Quel est l’apport du travail d’un médecin dans votre structure ?
Dans notre équipe pluridisciplinaire, le rôle du médecin dépasse largement l’aspect purement clinique. Bien sûr, nous prenons en charge toutes les pathologies des personnes détenues, du premier jour de leur incarcération jusqu’au dernier. On fait du dépistage, du traitement, du suivi médicamenteux de chaque patient. Mais notre rôle ne s’arrête pas là.
Il y a aussi une mission essentielle de promotion de la santé. Au sein de l’équipe, le médecin joue un rôle fédérateur et co-construit avec l’équipe de soin un projet d’acculturation pour chaque patient.. On essaie de rassembler les expériences de chacun, les besoins des patients, et de faire « mijoter » tout ça dans un grand chaudron pour en faire ressortir des actions concrètes. Par exemple, on peut organiser des ateliers sur la parentalité, pour accompagner les futurs parents à incarner ce rôle, même derrière les barreaux. C’est un travail de soin, tout autant que la prise en charge médicale.

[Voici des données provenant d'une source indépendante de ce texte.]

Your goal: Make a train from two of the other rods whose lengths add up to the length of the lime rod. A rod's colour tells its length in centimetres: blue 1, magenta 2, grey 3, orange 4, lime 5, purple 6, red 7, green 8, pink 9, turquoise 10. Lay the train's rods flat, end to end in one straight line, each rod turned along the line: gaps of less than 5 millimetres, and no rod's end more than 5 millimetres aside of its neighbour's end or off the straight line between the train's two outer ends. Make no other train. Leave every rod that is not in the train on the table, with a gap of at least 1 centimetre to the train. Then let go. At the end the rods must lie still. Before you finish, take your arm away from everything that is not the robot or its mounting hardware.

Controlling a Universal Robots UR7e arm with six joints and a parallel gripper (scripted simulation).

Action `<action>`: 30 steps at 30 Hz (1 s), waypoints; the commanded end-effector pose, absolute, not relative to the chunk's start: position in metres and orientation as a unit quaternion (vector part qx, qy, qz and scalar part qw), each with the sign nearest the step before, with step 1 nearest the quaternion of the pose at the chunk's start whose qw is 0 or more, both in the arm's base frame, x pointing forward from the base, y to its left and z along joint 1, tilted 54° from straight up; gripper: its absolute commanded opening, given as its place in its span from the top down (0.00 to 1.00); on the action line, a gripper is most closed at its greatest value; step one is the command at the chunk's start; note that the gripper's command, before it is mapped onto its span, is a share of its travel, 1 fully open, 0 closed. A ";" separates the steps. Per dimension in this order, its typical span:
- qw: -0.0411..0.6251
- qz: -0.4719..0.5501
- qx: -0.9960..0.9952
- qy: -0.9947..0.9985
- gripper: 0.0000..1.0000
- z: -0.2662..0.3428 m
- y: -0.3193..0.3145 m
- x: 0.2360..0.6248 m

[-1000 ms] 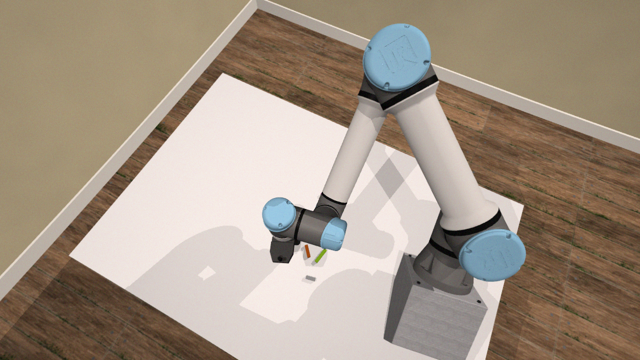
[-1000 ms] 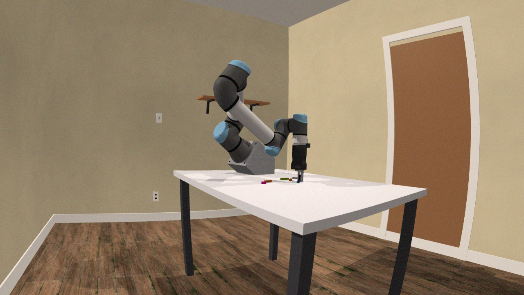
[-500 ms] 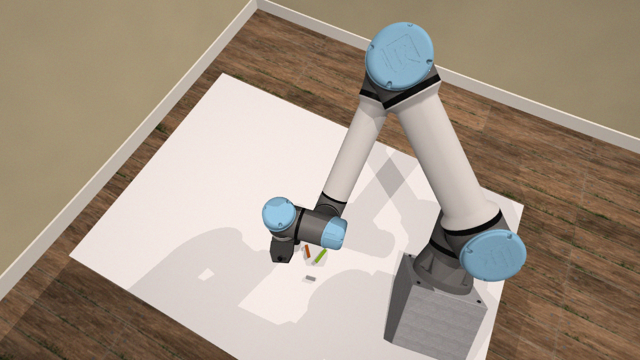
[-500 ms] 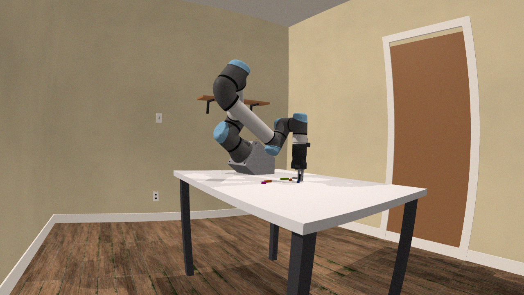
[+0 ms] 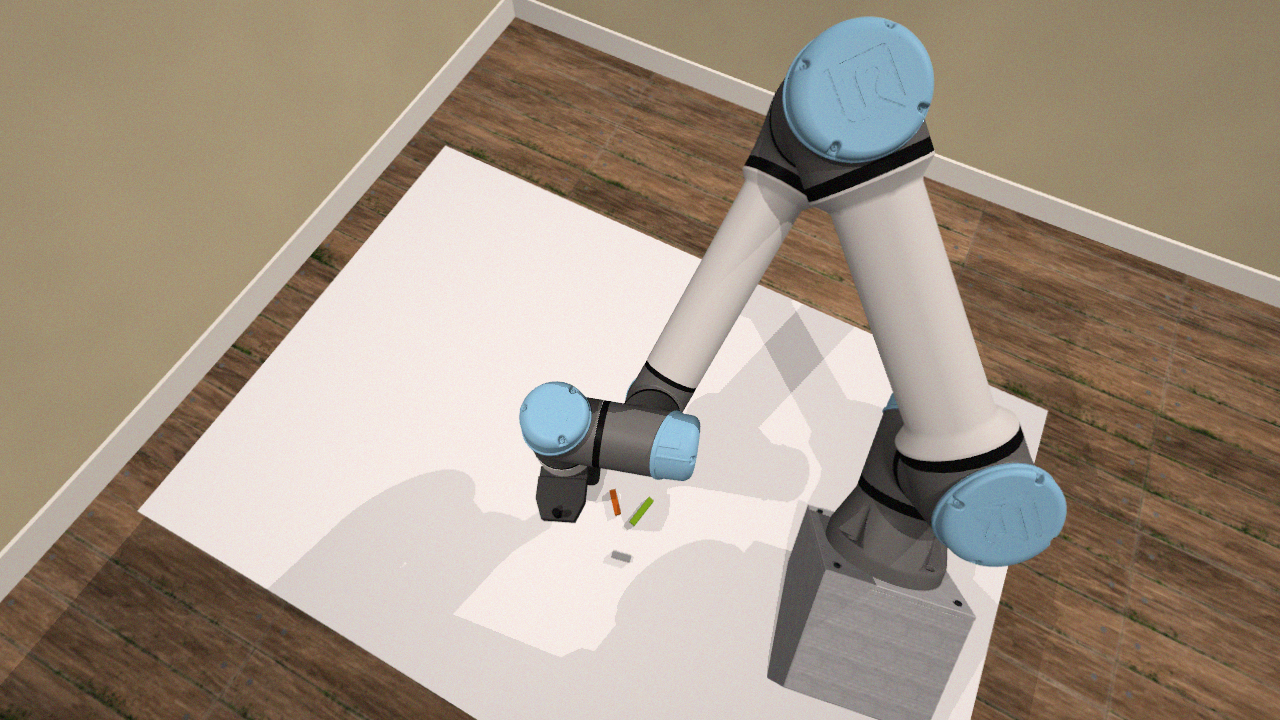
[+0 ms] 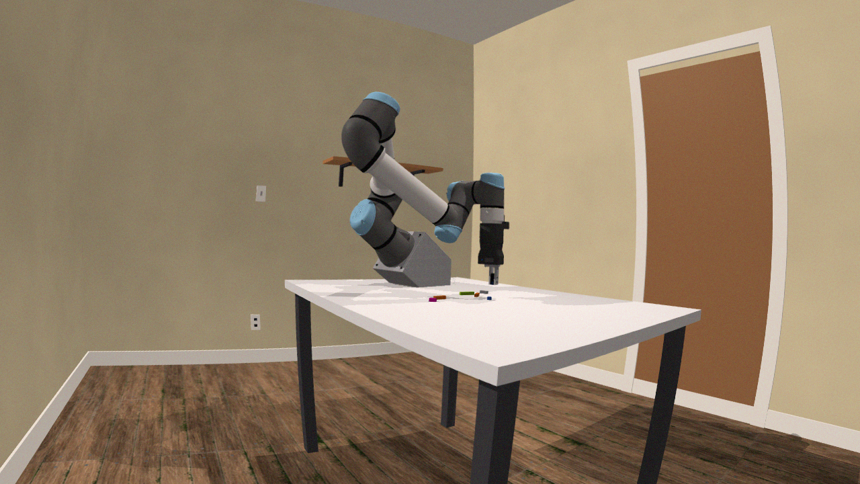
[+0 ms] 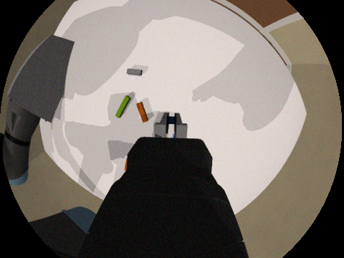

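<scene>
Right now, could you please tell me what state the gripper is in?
Gripper: closed, holding the blue rod above the table.
</scene>
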State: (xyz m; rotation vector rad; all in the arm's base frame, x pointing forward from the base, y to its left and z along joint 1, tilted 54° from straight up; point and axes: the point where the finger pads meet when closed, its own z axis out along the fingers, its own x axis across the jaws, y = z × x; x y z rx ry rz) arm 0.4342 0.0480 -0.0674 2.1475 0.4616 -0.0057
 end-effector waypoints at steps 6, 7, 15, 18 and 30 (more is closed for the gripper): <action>0.456 -0.004 0.871 0.185 0.76 -0.047 0.076 0.429; 0.456 -0.004 0.871 0.185 0.76 -0.045 0.079 0.428; 0.456 -0.004 0.871 0.185 0.76 -0.035 0.092 0.426; 0.456 -0.004 0.871 0.185 0.76 -0.034 0.093 0.425; 0.456 -0.004 0.871 0.185 0.76 -0.034 0.094 0.425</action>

Nous mettons aussi en place des outils pour aider les détenus à mieux comprendre leur traitement : comment agissent les médicaments, quels sont les horaires, les doses… Les médicaments sont distribués à la semaine, comme à l’extérieur. On part du principe que la vie en détention doit préparer à la vie au dehors, et un de nos rôles est d’autonomiser nos patients pour qu’ils gèrent leur santé le mieux possible après leur sortie. Ce n’est pas une posture de « maître d’école », mais un soutien, une aide concrète.
Après dix ans d’études et une solide formation clinique, on est heureux de pouvoir continuer à soigner. Mais on apprend aussi à s’adapter à ce nouveau rôle, plus global, où l’on doit prendre en compte non seulement la maladie, mais aussi le contexte social et psychologique. C’est un peu la même évolution que pour un médecin généraliste qui, au fil des années, affine sa pratique en fonction des patients qu’il rencontre. Ici, cette adaptation est renforcée par le contexte particulier du milieu pénitentiaire, où les besoins sont souvent plus complexes.
Comment cela se passe en termes de statut ?
Nous sommes praticiens hospitaliers, rattachés à des hôpitaux. Même si notre unité est délocalisée au sein de l’établissement pénitentiaire, nous restons des médecins hospitaliers. Cela nous confère plusieurs avantages : notamment une indépendance vis-à-vis de l’administration pénitentiaire, ce qui est important pour garantir la qualité et l’éthique des soins.
Le statut permet aussi une grande flexibilité dans nos modes d’exercice. Certains médecins travaillent à temps plein dans plusieurs établissements, d’autres à temps partiel, combinant parfois une activité libérale ou une pratique dans d’autres structures, comme les centres de santé ou les CSAPA (Centres de soins, d’accompagnement et de prévention en addictologie). Nos unités fonctionnent avec des horaires précis, et quand un patient a besoin d’une hospitalisation, il existe des unités hospitalières spécialisées, comme les UHSI (Unités hospitalières sécurisées interrégionnales) ou UHSA (Unités hospitalières spécialement aménagées).
Quelle est la population avec laquelle vous travaillez ? Quels sont les enjeux en termes de soins ?
La population pénitentiaire est souvent stigmatisée. Mais ceux que nous soignons ne sont pas si différents des patients qu’on croise aux urgences ou dans une consultation classique. C’est leur parcours de vie compliqué qui les a menés ici, souvent, fragilisés. Sur le plan de la santé publique, ils sont souvent vulnérables, en situation de précarité, avec des difficultés à prendre soin d’eux-mêmes.
C’est là que l’équipe pluridisciplinaire est essentielle. Elle nous aide à ne pas voir seulement le détenu comme un « criminel » mais comme une personne avec des besoins réels, souvent complexes. Notre mission est d’assurer la continuité des soins, sans interruption,. La prison, malheureusement, accentue certaines pathologies, notamment psychiatriques, ainsi que les problèmes d’addiction.
Nous sommes parfois confrontés à des comportements difficiles, des violences verbales entre détenus, voire envers nous. Mais il y a aussi beaucoup de reconnaissance de la part des patients, parfois tellement touchante que cela nous marque profondément.